This study found that five scoring systems that are used to report outcomes of clubfoot treatment provided a wide spectrum of success (from 56 to 89% of cases) in a cohort with 3.5–5 years of follow up. When compared with the standard of clinical assessment, missed referrals ranged from 7.4% (the Bangla and ACT scores) to 22.7% (the Roye score). The measurements assess different aspects of clubfoot correction, from parent reported outcome measures (the Roye score) to scores that include physical assessment (the Bangla and ACT score) and single measurements (plantigrade foot and evidence of recurrence). Success improves in all measures with the completion of casting and at least two years of bracing.
Comparison to previous studies
There are limited studies that compare measurement tools in the same patient against which to compare our findings. However, success of treatment in this cohort is similar to other studies in sub-Saharan Africa (between 63 and 98% of cases) [9]. Non-adherence and surgical intervention, often defined as failure, are reported to vary from 7 to 61% and 3–39.4% [15] respectively. Ponseti and Laaveg [16] describe a scoring system that rates functional results as satisfactory in 88.5% of feet. Further studies describe success using the Ponseti and Laaveg system as 89.3% [17]. The criteria includes the need for a goniometer and the tool was therefore not included in evaluation of this cohort.
Use of outcome measures
The ease of use and rate of incorrect classification in the tools used to measure success need to be considered when selecting an outcome measure. Single item scales for assessment of individual children require no further calculation and may be easier to use in clinics (such as plantigrade foot or evidence of relapse), however their simplicity may not allow a full assessment of success. Multi-scale items prove difficult to transform into useful statistics without technology and are unlikely to be routinely used in clinics. This study found no clear agreement between the different outcome measurements in use.

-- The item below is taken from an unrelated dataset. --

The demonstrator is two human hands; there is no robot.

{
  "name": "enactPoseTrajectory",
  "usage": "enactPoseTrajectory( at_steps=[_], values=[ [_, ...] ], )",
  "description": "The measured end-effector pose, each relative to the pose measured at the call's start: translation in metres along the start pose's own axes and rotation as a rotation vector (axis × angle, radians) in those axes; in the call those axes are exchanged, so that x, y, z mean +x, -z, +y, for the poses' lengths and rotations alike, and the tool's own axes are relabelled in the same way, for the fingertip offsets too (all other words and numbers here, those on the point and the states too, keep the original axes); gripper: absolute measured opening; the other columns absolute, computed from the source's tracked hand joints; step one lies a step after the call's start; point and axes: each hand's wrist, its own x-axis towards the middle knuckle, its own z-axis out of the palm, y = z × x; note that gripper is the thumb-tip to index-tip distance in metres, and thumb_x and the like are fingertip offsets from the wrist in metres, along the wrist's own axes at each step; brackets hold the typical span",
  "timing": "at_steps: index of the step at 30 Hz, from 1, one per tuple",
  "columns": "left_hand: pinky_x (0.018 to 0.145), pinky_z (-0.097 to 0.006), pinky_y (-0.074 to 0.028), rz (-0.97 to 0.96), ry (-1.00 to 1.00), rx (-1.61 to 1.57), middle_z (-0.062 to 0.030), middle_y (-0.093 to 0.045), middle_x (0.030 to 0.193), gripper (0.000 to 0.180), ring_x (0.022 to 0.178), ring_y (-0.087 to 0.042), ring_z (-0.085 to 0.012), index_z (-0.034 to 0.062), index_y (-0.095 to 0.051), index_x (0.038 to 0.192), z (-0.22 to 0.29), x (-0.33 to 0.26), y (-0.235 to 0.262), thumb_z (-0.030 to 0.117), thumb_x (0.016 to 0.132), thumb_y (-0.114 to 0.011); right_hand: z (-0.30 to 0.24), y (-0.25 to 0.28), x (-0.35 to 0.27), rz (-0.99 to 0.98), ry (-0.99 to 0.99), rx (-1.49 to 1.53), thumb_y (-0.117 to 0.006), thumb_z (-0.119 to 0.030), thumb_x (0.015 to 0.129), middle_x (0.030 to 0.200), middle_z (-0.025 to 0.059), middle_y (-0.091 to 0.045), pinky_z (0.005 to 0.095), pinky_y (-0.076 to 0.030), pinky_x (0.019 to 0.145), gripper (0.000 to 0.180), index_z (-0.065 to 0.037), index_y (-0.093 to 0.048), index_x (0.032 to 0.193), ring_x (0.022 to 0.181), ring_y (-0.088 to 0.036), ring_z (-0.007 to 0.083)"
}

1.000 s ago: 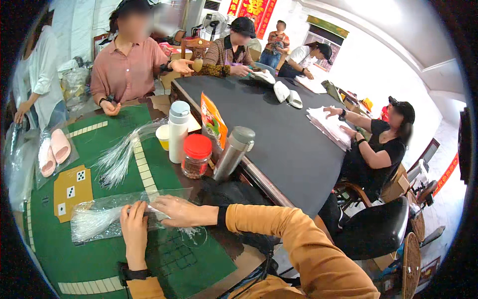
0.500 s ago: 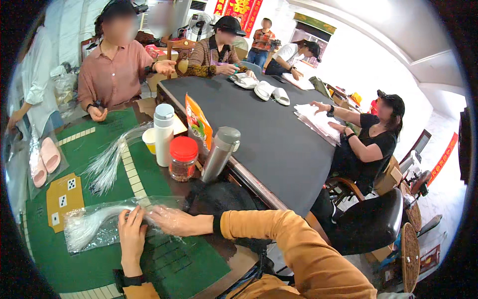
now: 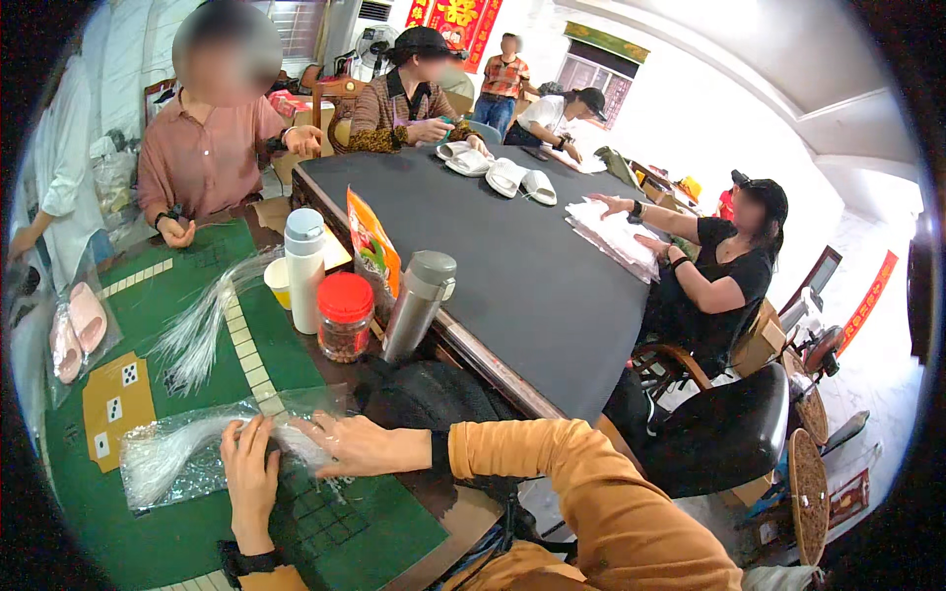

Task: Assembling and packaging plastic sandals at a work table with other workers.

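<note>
A clear plastic bag [image 3: 212, 492] lies flat on the green printed table mat [image 3: 394, 532], with a bundle of thin white strands [image 3: 182, 456] inside it. My left hand [image 3: 249, 475] rests on the middle of the bag, fingers stretched out and lying flat. Beside it, my right hand [image 3: 360, 445] comes in from the right, its fingers spread over the bag's right end. Neither hand wraps round anything. A second, loose bundle of white strands [image 3: 192, 345] lies on the mat behind the bag.
Behind my hands stand a red-lidded jar [image 3: 345, 315], a steel flask [image 3: 419, 305], a white bottle [image 3: 304, 271] and an orange packet [image 3: 372, 231]. Bagged pink slippers [image 3: 84, 325] lie left. Co-workers surround the grey table [image 3: 493, 256], which bears white slippers [image 3: 507, 177]. A black chair [image 3: 724, 443] stands right.
My right hand's fingers have spread apart over the bag's end. My left hand stays on the bag. The whole view has shifted slightly.
</note>
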Motion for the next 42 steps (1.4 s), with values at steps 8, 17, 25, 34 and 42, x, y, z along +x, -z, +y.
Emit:
enactPoseTrajectory(
  at_steps=[8, 17, 25, 34, 42],
  values=[
    [0.110, -0.046, -0.036, -0.056, -0.056, -0.123, -0.0105, -0.056, 0.136, 0.061, 0.127, -0.045, -0.0347, 0.0102, -0.059, 0.133, 0.012, 0.007, -0.004, 0.000, 0.074, -0.071, 0.031, -0.046, 0.015, 0.191, 0.174, 0.134, -0.063, -0.014, 0.087, 0.113, 0.0320, -0.053, 0.0504, -0.059, 0.068, 0.068, 0.002, -0.028, 0.144, 0.087, -0.066, 0.0475],
    [0.110, -0.046, -0.035, -0.059, -0.030, -0.123, -0.0092, -0.054, 0.139, 0.058, 0.131, -0.043, -0.0346, 0.0112, -0.059, 0.132, 0.010, 0.004, -0.005, 0.001, 0.076, -0.069, 0.002, 0.010, -0.021, -0.050, 0.012, 0.025, -0.071, -0.025, 0.087, 0.126, 0.0287, -0.050, 0.0500, -0.055, 0.080, 0.079, 0.002, -0.027, 0.147, 0.102, -0.062, 0.0459],
    [0.111, -0.047, -0.035, -0.061, -0.035, -0.129, -0.0111, -0.053, 0.140, 0.057, 0.133, -0.042, -0.0352, 0.0103, -0.059, 0.132, 0.010, 0.003, -0.004, 0.001, 0.076, -0.068, -0.011, 0.080, -0.070, -0.297, 0.001, 0.040, -0.061, -0.031, 0.095, 0.126, 0.0230, -0.057, 0.0484, -0.051, 0.093, 0.056, 0.003, -0.046, 0.137, 0.114, -0.059, 0.0395],
    [0.111, -0.047, -0.035, -0.062, -0.037, -0.127, -0.0126, -0.053, 0.140, 0.057, 0.133, -0.042, -0.0367, 0.0094, -0.058, 0.133, 0.012, 0.003, -0.003, -0.001, 0.077, -0.066, -0.006, 0.110, -0.118, -0.134, 0.034, 0.151, -0.059, -0.032, 0.096, 0.125, 0.0211, -0.062, 0.0448, -0.050, 0.097, 0.050, 0.001, -0.052, 0.134, 0.114, -0.060, 0.0375],
    [0.110, -0.047, -0.036, -0.029, -0.057, -0.125, -0.0133, -0.052, 0.140, 0.060, 0.132, -0.042, -0.0363, 0.0097, -0.058, 0.134, 0.011, 0.002, -0.003, 0.000, 0.075, -0.065, 0.036, 0.131, -0.173, 0.257, -0.279, 0.115, -0.061, -0.019, 0.095, 0.104, 0.0184, -0.067, 0.0414, -0.053, 0.085, 0.030, -0.003, -0.064, 0.120, 0.096, -0.066, 0.0342]
  ],
)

All of the assessments used in this study have limitations. The Roye score has been validated in high income settings and parents in our study reported difficulty in answering the question of “How often does your child have problems finding shoes that he or she likes?” as it was understood to be related to the availability of a variety of shoes. The Bangla score took the longest time to transform with statistical analysis. Acceptability and feasibility of the ACT score is needed to be studied in future research. The ACT score is likely easy to teach, however this is unknown as the examiners were physiotherapists; the time taken for other cadres of health workers to use the ACT tool is also unknown. With regard to the relapse score, Bhaskar et al. (2013) considered ankle dorsiflexion < 15 degrees with knee in extension as grade IA relapse. This may be a reason for the restriction in defining good outcome as an evaluation of 85 normal feet in children found that the mean ankle dorsiflexion was 12.8 degrees with knees in extension [18]. Greater than 15 degrees may therefore be difficult to achieve.
Relationship between the outcome measures and clinical assessment
The Bangla and ACT tool were most helpful in predicting the need for referral for further intervention (specialist opinion or for further manipulation and casting). The five referrals that were missed with the ACT score were children who required review of a mobile curvature of the lateral border of the foot or supination in swing phase, neither of which are assessed with the score. Despite this, the ACT tool demonstrates the best diagnostic accuracy for the need for referral for further intervention.
Strengths and limitations of study
This study reports on five measurements of success in a cohort at 3.5–5 years from initial treatment. Repeat phone calls facilitated assessments when caregivers were initially unavailable. Two independent raters reduced the likelihood of reporting bias and all outcome measures were verified by the reference standard. The threshold for diagnostic accuracy was based on previous studies and was defined prior to the study. There were also study limitations. No distinction between a clubfoot that may not have been fully corrected and a relapsed clubfoot was made, and all cases with elements of the deformity were classified with the relapse score, which may be a source of potential bias that underestimates the accuracy of the relapse score. The tools were chosen based on ease of use in low resource high volume clinics and were not all initially developed to identify need for referral for further intervention.
Implications for practice
Task shifting and task sharing between orthopaedic and non-specialised health workers in some clinics means that outcome measures are even more important as teams expand. As older children are being treated with the principles of the Ponseti method [19], expert guidance on assessment and measurement in these cases is needed. The Roye score is overly optimistic of good outcomes, the Bangla score is restrictive in identifying good outcome, and the ACT score most closely aligns to clinical examination. However, the Bangla, relapse and ACT scores closely agree on false negatives and have the least chance of missing recurrence; the Bangla score and the relapse score over-estimate referral needs compared to the ACT score.